Histopathological analysis. The colons were removed and flushed clear with ice-cold physiological saline (NaCl solution, 9 g/l). The colons were divided into proximal, medial and distal segments for the examination. Colonic pieces were cut from the killed rats and immediately fixed in 10% buffered formalin for 24 h. The tissues were embedded in wax and 5 μm sections were cut using a hand-driven microtome. Sections were then dewaxed in xylene, stained in hematoxylin and eosin, viewed under a light microscope and photographed. Lesions were classified histologically (as inflammation, varying degrees of mild to severe dysplasia, and adenocarcinoma). The quantitative assessment of endoglin protein expression was performed on each colorectal tissue specimen by western blot analysis.
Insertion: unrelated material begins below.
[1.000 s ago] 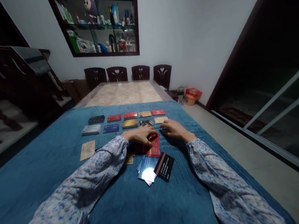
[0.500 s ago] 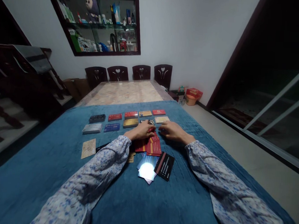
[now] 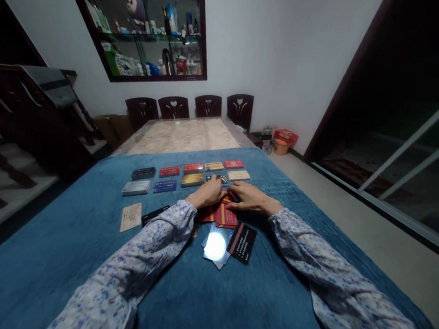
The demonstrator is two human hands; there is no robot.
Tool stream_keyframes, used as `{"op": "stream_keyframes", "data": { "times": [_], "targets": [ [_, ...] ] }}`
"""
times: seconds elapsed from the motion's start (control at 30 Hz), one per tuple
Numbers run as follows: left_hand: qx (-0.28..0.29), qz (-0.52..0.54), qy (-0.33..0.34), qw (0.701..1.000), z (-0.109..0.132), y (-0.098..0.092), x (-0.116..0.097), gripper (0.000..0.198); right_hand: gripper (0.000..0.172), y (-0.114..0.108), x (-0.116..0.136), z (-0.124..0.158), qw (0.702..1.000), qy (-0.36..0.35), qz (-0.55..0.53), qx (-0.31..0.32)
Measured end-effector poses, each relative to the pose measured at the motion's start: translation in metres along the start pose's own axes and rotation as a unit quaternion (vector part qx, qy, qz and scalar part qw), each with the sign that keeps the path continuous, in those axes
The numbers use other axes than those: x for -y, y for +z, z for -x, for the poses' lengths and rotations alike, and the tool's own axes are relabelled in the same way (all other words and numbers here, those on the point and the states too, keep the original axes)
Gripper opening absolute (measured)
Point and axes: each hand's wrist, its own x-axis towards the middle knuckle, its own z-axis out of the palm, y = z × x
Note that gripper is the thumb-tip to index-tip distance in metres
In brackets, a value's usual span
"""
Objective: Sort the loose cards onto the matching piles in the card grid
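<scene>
My left hand (image 3: 205, 195) lies on the blue cloth (image 3: 87, 255) with its fingers curled together, pinching a red card at the top of a loose pile of red cards (image 3: 224, 217). Its fingertips reach a dark card (image 3: 220, 178) in the laid-out rows. My right hand (image 3: 250, 198) rests just to the right, fingers stretched flat toward the same pile and touching its upper edge. Nearer to me lie a black card with a stripe (image 3: 241, 243) and a blue card (image 3: 215, 246) under a bright glare.
Two rows of cards lie beyond my hands: black (image 3: 143, 173), red (image 3: 169, 171), grey (image 3: 136, 187), blue (image 3: 164, 186), gold (image 3: 192, 179), cream (image 3: 238, 175). A tan card (image 3: 130, 216) lies at the left. Beyond are a marble table (image 3: 180, 135) and chairs (image 3: 207, 105).
Both hands have drawn closer together over the red pile. My left hand moved forward and right toward the dark card in the row, and my right hand slid left.
</scene>
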Motion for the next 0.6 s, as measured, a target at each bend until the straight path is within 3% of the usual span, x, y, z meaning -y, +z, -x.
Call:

Western blot analysis. Frozen colon tissues were weighed and homogenized with RIPA lysis buffer with Cocktail protease inhibitor using a Bullet Blender tissue homogenizer (Next Advanced Inc., Averill Park, NY, USA). All procedures were carried out at 4°C in accordance with the manufacturer's instructions. Homogenized samples were centrifuged at 10,000×g for 10 minutes to obtain the supernatant and then recentrifuged to form a clear lysate. Samples were stored at −80°C until analysis. The amount of protein in the samples was determined with a Qubit® 2.0 fluorometer (Invitrogen™, Carlsbad, CA, USA) using a Qubit® protein assay kit. Fifty micrograms of the total protein was loaded on gels (NuPAGE 4%-12% Bis-Tris; Life Technologies Corporation, Carlsbad, CA, USA) for electrophoresis, transferred to a polyvinylidene difluoride membrane, and probed with rabbit polyclonal antibody against endoglin (rabbit IgG, Cruz Biotechnology, Santa Cruz, CA, USA) at 1:200 dilution. The blot was incubated with a horseradish peroxidase–conjugated secondary antibody and the protein bands were visualized by chromogenic substrates using a kit (WesternBreeze Chromogenic Immunodetection Kit; Invitrogen). Endoglin protein expression levels were assessed using Image J software (http://rsb.info.nih.gov/ij/index.html; National Institute of Mental Health, Bethesda, MD, USA). This software was used to compare the density of bands on western blots.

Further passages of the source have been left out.